Powered by SoundGirls, made possible by Spotify, this is your resource to make putting together an inclusive team that much easier. Search the directory or add your profile to the community of women changing the face of audio.
Imagine walking into work for the first time and your introduction inspires a derisive peal of laughter. This happened to TRAKGIRL, aka Shakari Boles, a Virginia-born producer and songwriter. To date she’s worked with everyone from Jhene Aiko to Belly to Luke James, but early in her career she remembers entering a studio and the snickers that followed when she introduced herself as a producer.

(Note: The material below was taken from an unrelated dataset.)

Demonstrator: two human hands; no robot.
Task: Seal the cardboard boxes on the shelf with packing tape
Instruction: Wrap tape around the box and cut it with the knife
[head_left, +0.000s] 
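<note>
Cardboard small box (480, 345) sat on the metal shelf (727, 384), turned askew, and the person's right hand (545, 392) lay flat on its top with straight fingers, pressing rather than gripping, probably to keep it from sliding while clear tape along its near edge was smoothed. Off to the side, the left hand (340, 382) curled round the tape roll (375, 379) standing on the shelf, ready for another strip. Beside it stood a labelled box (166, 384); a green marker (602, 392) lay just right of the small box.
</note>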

Similarly, LA-based producer/engineer/mixer Lauren D’Elia was often mistaken for a writer or assistant.
“It would usually get cleared up after a few minutes of showing them I was more than capable, but that first few minutes of having to prove myself was always a hurdle,” says D’Elia. “In the end it made me sharper, and rarely do I run into that problem anymore.” These days her heavyweight credits include Pharrell Williams, Madonna, Quavo, Demi Lovato, Missy Elliot to name a few.
While there are many female experts working in studios around the world, it remains an area of the music business that’s decidedly male-dominated. And this is why an online community like SoundGirls is still so vital. Founded in 2013 by live sound engineers Karrie Keyes and Michelle Sabolchick Pettinato, SoundGirls’ goal was clear from the jump: “To inspire and empower the next generation of women in audio [and] create a supportive community for women in audio and music production, providing the tools, knowledge, and support to further their careers.”
One key aspect to the site has been encouraging female audio professionals to network and showcase their credits via a Women in Audio Directory. Today we’re excited to announce the database’s relaunch as The EQL Directory. Powered by SoundGirls and made possible by Spotify and a raft of supportive organizations in the field, The EQL Directory is a database where any female in the audio industry can add their name, and upload their resumé and work.
“This is a great tool to create more opportunities for women,” says TRAKGIRL. “We have to continue the work and create more inclusion and diversity in male-dominated spaces; we have a lot of work to do, but this is an awesome start.”
The EQL Directory is part of Spotify’s ongoing commitment to making strides towards equity in the industry, slotting alongside projects launched earlier this year such as Spotify’s Equalizer Producer Camp, EQL Residency, and the Secret Genius Studios in Atlanta, Nashville, LA, and London, where pop powerhouses Meghan Trainor, Jhené Aiko, and Charli XCX cherry-picked a line-up of emerging female songwriters and producers to utilize the facilities over a three-month period.
Helping to shape and guide similar initiatives going forward, Spotify and Secret Genius have created an advisory board made up of some of the most talented female producers and engineers around, including the aforementioned D’Elia and TRAKGIRL, plus Kesha Lee, Ali Tamposi, and Jin Jin.
But back to The EQL Directory. Not only does the site serve as a testament to female audio professionals’ resilience and a celebration of their artistry, as a global, growing resource, the hope (amongst many hopes) is that you will never hear an artist or industry-body say: “I’d love to use a female producer/mixer/engineer, but I just don’t know where to find one.”
“Well, that is no longer an excuse, here is a directory full of qualified and professional women and gender non-conforming people working across several audio disciplines,” says SoundGirls founder Karrie Keyes. “It is essential for artists, management, record labels, and sound service providers to actively recruit and hire women and gender non-conforming people as the music industry as a whole benefits from a wide range of voices and talents.”
When it comes to the industry developing more inclusive creative teams, the goal is for The EQL Directory to become the go-to global rolodex for female audio professionals readily searchable by name, but crucially, also by location and skills.
And as both TRAKGIRL and D’Elia point out, it’s not just about finding future work. This is about creating a community (and perhaps a source of inspiration for a new generation), so that the shockingly low statistic that less than 5% of music producers and engineers are women will be a stat of the past. Moreover, The EQL Directory should be viewed as a reserve for both professional and creative support: women connecting with other women in this traditionally male-dominated industry.
“Think of other female producers/engineers as peers and teammates rather than competition,” says D’Elia. “As women generally and as a minority in this field, we’re conditioned to think that there is only enough space for a certain number of women in the industry, but there’s room for everyone to win.”